Chrétienne de l’ombre
MAROC Le témoignage d’une chrétienne marocaine convertie dans son coeur au christianisme – mais qui ne peut même pas confier ce secret à ses enfants – jette une autre lumière sur un pays musulman prisé des
touristes occidentaux.
LIBERTÉ RELIGIEUSE
THÉORIQUE
PROPOS RECUEILLIS PAR
VINCENT PELLEGRINI
Nous avons pu la contacter au Maroc – elle habite
Tanger – mais nous tiendrons son nom secret. Elle
s’est convertie secrètement au christianisme, mais
n’a jamais osé le dire, même à ses proches. C’est une
chrétienne marocaine du silence. Nous savons seulement
d’elle qu’elle travaille dans l’humanitaire et
qu’elle a trois enfants.
Elle rêvait d’écrire un roman («Rien de mal») en
partie autobiographique et elle l’a finalement fait
sous un pseudonyme – Maya El-Baz – dans une
maison française d’édition en ligne (www.thebookedition.
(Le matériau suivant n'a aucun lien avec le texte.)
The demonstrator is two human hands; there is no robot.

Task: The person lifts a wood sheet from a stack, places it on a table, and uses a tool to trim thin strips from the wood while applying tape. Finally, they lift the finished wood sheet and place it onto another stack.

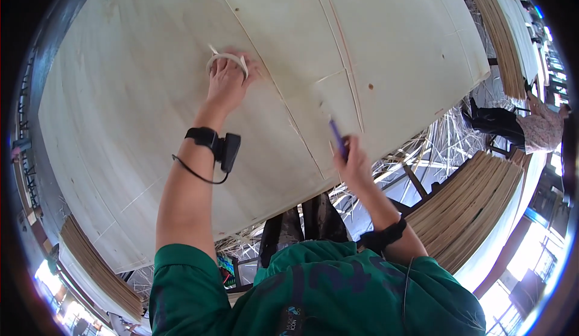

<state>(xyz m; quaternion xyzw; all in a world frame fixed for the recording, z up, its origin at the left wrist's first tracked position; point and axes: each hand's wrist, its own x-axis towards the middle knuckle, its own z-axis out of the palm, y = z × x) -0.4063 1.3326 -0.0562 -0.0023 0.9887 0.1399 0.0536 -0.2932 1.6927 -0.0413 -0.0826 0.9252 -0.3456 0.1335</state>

com). Un livre qui, au-delà de sa trame romanesque,
traite notamment des réalités quotidiennes
de la société marocaine, des relations intercommunautaires,
de la montée de l’intégrisme,
du sort des femmes et de la difficulté à faire évoluer
les normes islamiques vers la liberté religieuse. L’interview
que «Maya El-Baz» nous a donnée sur son
parcours personnel et sur la réalité de son vécu
quotidien au Maroc est saisissante de vérité humaine
et spirituelle.
Dans quelles circonstances et pourquoi vous êtesvous
convertie au christianisme?
Dès ma plus tendre enfance, j'étais attirée par la
lecture. Vers l'âge de 10 ans, j'ai découvert chez mon
oncle une très belle Bible. Je l'ai lue et j'ai été fascinée
par ses messages d'amour et de tolérance. J'ai
grandi accompagnée d'une curiosité insatiable. Je
voulais comprendre plein de choses. Comprendre
pourquoi dans l'islam Dieu était si intransigeant, si
dur, pourquoi devait-il nous punir? De là, naquit la
recherche de ce Dieu au fond de moi-même. J'ai enchaîné
une période musulmane, suivie d'une période
laïque, pour finir franchement athée. Mais un
jour, mes pas m'ont menée à une église. En y entrant,
j'ai ressenti une très vive émotion, j'avais le
sentiment d'être arrivée à bon port, là où je devais
être... J'étais chez moi, à ma juste place, cette sensation
ne m'a jamais quittée depuis. Chaque fois que
je pénètre dans une église, ou que je fais mes prières,
j'ai l'impression de ne faire qu'un avec Dieu et
Jésus. Depuis, je suis chrétienne.
Votre roman s'inspire-t-il de votre histoire? Pourquoi
avoir écrit ce roman? Et pourquoi n'avoir pas publié
plutôt un témoignage?
Ce roman ne contient que 25% de ma vie. Le solde
n'est qu'imagination sur un fond de réalités sociales
et religieuses très dures. En le rédigeant, je voulais
en fait lancer un «cri», tirer un signal d'alarme
stigmatisant les risques qu'encourent les pays arabes
et même occidentaux. Un témoignage aurait
été trop subjectif, je voulais concerner le lecteur,
proposer cette histoire comme la sienne et non seulement
la mienne, je voulais exprimer mes soucis,
mes craintes et mes colères aussi.
Vous désirez rester anonyme et ne pas faire connaître
au Maroc votre conversion. Vous me dites que vous
craignez pour vos enfants. Une femme marocaine
considérée comme «apostate» par l'islam pourraitelle
être séparée de ses enfants même au Maroc
pourtant réputé assez modéré par les Occidentaux?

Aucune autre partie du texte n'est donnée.